For the data below, tally how many lines contain "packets" and answer only with that tally.

COLLECTED MATERIAL Start Marker

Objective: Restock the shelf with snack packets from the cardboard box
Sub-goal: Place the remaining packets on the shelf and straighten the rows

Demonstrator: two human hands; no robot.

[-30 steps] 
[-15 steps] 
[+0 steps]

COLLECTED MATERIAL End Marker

**WORKED SOLUTION:** 2